The next threat that Southampton had to deal with was Lennon. If you give him time and/or space to pick up the ball and run with the ball down the right, there are not many players in the world football who could live up to him. Pochettino decided to nullify him by asking Shaw to stick very tight on him and prevent him receiving the ball at all. Often this meant Southampton’s fullback is dragged out of position by being either too high up the pitch or too narrow, following Lennon. This meant there were often pockets of space that Spurs could exploit in that zone but the other players were too sluggish do so; or even unaware of that possibility at all. Walker spent too much time dwelling on the ball and trying to present himself as an out ball in deeper areas. He rarely bombed on down the flank. The first and only time he did so in the first half was in the 19th minute where Shaw simply tactically fouled him.
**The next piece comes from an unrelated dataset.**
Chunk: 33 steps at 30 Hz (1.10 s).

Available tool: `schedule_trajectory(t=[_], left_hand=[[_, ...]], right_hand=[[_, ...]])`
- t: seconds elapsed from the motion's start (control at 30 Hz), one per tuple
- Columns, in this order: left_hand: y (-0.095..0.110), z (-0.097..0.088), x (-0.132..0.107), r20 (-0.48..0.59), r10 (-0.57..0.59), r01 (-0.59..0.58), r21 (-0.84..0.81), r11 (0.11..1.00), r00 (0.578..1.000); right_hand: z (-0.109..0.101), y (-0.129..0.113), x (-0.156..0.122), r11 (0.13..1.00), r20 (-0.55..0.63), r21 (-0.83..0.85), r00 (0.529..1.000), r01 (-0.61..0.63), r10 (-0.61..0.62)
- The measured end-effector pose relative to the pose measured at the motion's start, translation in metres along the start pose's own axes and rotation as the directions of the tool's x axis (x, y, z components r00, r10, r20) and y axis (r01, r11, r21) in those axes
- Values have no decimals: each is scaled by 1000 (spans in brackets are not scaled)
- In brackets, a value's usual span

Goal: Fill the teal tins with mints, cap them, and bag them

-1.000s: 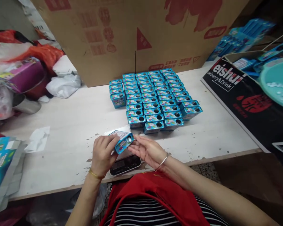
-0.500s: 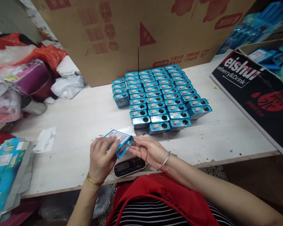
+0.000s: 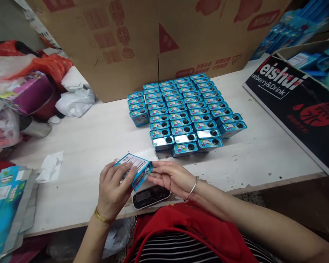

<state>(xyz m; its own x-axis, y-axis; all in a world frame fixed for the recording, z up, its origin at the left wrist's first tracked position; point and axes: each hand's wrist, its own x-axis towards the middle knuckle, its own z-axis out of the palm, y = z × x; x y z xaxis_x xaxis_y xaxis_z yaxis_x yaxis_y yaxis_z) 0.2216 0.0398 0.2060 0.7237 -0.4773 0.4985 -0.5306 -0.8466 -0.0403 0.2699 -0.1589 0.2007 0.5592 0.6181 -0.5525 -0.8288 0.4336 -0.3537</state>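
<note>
A small blue candy box is tilted above the scale, its white printed label facing up. My left hand is closed around its left side, fingers across the label and its edge. At the right end of the box, the fingertips of my right hand press against it, and part of that grip is hidden behind the box. Below is a digital scale with a white platform, partly covered by the hands. Just beyond stand several rows of matching blue candy boxes, packed upright with dark round spots on their tops.
A large cardboard carton stands behind the rows. A black printed box holding blue packages is at right. Flattened blue cartons, a crumpled white paper, a metal cup and plastic bags lie at left.
Both hands keep hold of the candy box. My left hand and the box have shifted slightly left and down, and the box has turned a little. The camera view has shifted slightly.
</note>
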Motion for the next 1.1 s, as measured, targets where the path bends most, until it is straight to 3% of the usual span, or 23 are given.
schedule_trajectory(t=[0.2,0.27,0.43,0.57,0.7,0.97,1.1], left_hand=[[5,-34,16,-62,48,-44,70,997,997],[2,-37,19,-67,56,-50,85,995,996],[-11,-8,9,12,35,-35,14,999,999],[-14,11,1,2,-36,36,-79,996,999],[-15,20,4,1,-87,86,-200,976,996],[-21,26,20,41,49,-41,-168,985,998],[-30,35,17,65,-11,28,-268,963,998]], right_hand=[[16,-11,-19,999,148,-30,989,14,-10],[18,-13,-18,1000,166,-19,986,19,-15],[6,-7,4,1000,61,18,998,3,-5],[-2,-8,10,1000,44,20,999,16,-16],[-6,-12,11,998,-11,-32,999,46,-46],[-14,-15,15,994,-37,-40,994,99,-100],[-21,-14,20,995,-51,-38,994,92,-94]])
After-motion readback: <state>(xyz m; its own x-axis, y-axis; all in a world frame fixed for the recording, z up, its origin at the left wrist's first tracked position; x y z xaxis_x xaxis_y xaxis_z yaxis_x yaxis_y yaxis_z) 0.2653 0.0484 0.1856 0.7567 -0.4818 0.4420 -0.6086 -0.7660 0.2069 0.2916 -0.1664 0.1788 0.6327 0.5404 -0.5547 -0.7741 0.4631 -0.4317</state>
Meanwhile both Bale and Defoe spend more time drifting to the left  flank, trying exploit the fact Clyne was free to push forward, due to Dempsey’s narrow positioning, and often vacated his zone defensively.

Walker was the obvious candidate to exploit better the fact Shaw was sticking tight on Lennon also due to the fact Lallana often ventured infield and left him completely free initially. But even for that possibility Southampton seemed prepared. When Lallana was out of position to initially deal with Walker, there was always player who rushed to cover that zone. Often this was Rodriguez, as whenever Lallana cut infield to try and overload the right flank, Rodriguez tried to push forward from his deep starting position and sneak into the blind side over the left channel. But few times Davis used his energetic nature to quickly close down Walker with one of Rodriguez or Lallana, whomever was nearer, dropped in his position through the middle.

On the other side Do Prado was industrious to drop deep and wide on the right flank to prevent Assou-Ekotto having free run to push forward or having the freedom to pass the ball forward quickly.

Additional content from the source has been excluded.